Михалыч выскочил как был, в трусах и майке, зажав одной рукой деньги, другой ключи, пролетел этаж и оказался у себя дома. Зная, чем досадить вероломной супруге, он схватил пискнувший от неожиданности баян и принялся за старое. Играть забинтованной рукой было неудобно, пальцы то и дело спотыкались, от чего инструмент истерично взвизгивал или бубнил, путая мелодию, но Михалыча это только подстёгивало. Он дважды проорал весь весёленький репертуар от «Коробейника» до похабных частушек и, сдувшись под конец, уставясь на караван муравьёв, переходивших пустыню затёртого линолеума наискосок, от трубы до щели в плинтусе, уныло затянул: «Позараста-али стё-ожки-доро-ожки, где проходи-или милые но-ожки…» Так закончился месяц и один день его супружеской жизни.
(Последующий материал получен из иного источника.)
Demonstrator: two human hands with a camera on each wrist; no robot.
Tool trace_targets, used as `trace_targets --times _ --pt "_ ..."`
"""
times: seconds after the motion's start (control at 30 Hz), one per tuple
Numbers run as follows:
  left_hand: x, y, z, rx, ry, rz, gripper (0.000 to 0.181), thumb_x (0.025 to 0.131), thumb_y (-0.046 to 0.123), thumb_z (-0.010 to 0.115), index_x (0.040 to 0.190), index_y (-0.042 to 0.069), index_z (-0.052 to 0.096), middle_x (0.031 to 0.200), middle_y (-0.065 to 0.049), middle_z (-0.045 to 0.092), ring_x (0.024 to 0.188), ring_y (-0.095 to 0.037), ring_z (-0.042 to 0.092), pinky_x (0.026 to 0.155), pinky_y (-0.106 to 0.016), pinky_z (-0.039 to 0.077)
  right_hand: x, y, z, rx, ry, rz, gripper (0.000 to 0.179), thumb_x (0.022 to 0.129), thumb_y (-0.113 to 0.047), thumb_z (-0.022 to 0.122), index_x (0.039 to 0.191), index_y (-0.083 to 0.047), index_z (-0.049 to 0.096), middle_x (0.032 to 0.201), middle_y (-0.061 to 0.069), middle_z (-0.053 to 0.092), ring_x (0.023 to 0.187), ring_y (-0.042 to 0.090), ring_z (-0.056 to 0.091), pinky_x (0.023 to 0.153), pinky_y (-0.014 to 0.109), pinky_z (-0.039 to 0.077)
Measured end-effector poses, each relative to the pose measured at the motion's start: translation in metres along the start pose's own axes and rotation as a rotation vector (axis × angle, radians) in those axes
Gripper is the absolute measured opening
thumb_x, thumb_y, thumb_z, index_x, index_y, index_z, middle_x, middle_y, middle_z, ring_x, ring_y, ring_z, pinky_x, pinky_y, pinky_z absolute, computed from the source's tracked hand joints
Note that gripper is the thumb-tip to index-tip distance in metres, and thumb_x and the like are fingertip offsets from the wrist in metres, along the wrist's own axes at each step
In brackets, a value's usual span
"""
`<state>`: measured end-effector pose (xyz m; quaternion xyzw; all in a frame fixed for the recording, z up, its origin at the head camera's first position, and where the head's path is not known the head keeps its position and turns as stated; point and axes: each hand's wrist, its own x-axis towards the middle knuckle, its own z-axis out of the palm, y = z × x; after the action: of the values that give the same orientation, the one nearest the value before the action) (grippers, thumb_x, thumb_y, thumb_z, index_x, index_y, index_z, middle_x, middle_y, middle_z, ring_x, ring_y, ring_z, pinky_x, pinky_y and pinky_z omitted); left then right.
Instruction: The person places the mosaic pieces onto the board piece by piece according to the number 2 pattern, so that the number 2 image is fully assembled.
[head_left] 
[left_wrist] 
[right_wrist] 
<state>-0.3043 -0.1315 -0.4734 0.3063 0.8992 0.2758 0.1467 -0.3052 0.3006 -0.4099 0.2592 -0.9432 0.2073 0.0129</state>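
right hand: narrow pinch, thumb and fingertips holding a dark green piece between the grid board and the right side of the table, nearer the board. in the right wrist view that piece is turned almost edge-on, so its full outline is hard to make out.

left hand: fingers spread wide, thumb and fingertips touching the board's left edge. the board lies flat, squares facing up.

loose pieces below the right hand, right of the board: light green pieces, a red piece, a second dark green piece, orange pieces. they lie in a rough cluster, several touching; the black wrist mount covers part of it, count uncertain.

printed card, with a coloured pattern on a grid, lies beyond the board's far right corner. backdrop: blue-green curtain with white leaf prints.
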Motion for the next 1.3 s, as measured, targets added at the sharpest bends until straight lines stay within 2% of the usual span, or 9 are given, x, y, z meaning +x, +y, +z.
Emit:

Поутру Михалыч нашёл под своей дверью ворох одежды, забытой впопыхах при бегстве из семейной жизни назад, в холостяцкую. Он хотел привычно выругаться, разбирая завал и запутавшись в брючинах, но голос вдруг треснул, и слова застряли в осипшем горле.
Усевшись под липкой в ожидании старых приятелей, Михалыч то и дело поглядывал на глухо зашторенные окна Марьванны и, уязвлённо хмыкнув, отворачивался.
– Ну, как оно? – спросил обо всём сразу подоспевший Юрич.
– Выперла, – честно признался Михалыч.
– Тю! – посочувствовал приятель.
Стало ясно, что без поллитры не обойтись, и обшаря пустые карманы, Михалыч метнулся домой, к забытой на кухонном столе пенсии. Спешно вылетая из подъезда, в дверях он столкнулся с бывшей супругой. Михалыч ухмыльнулся, признав знакомое помойное ведро, склонил голову и, пряча немой укор в глазах, ловко проскользнул мимо пышногрудой Марьванны к распахнутой на свободу дверью.
Марьванна обернулась, хотела, как раньше, плюнуть ему в сутулую спину, но передумала. «Потоп, пожар и медовый месяц пережили. Мало ли в жизни ещё как повернётся? Всё-таки не чужие люди, – соседи», – здраво рассудила она.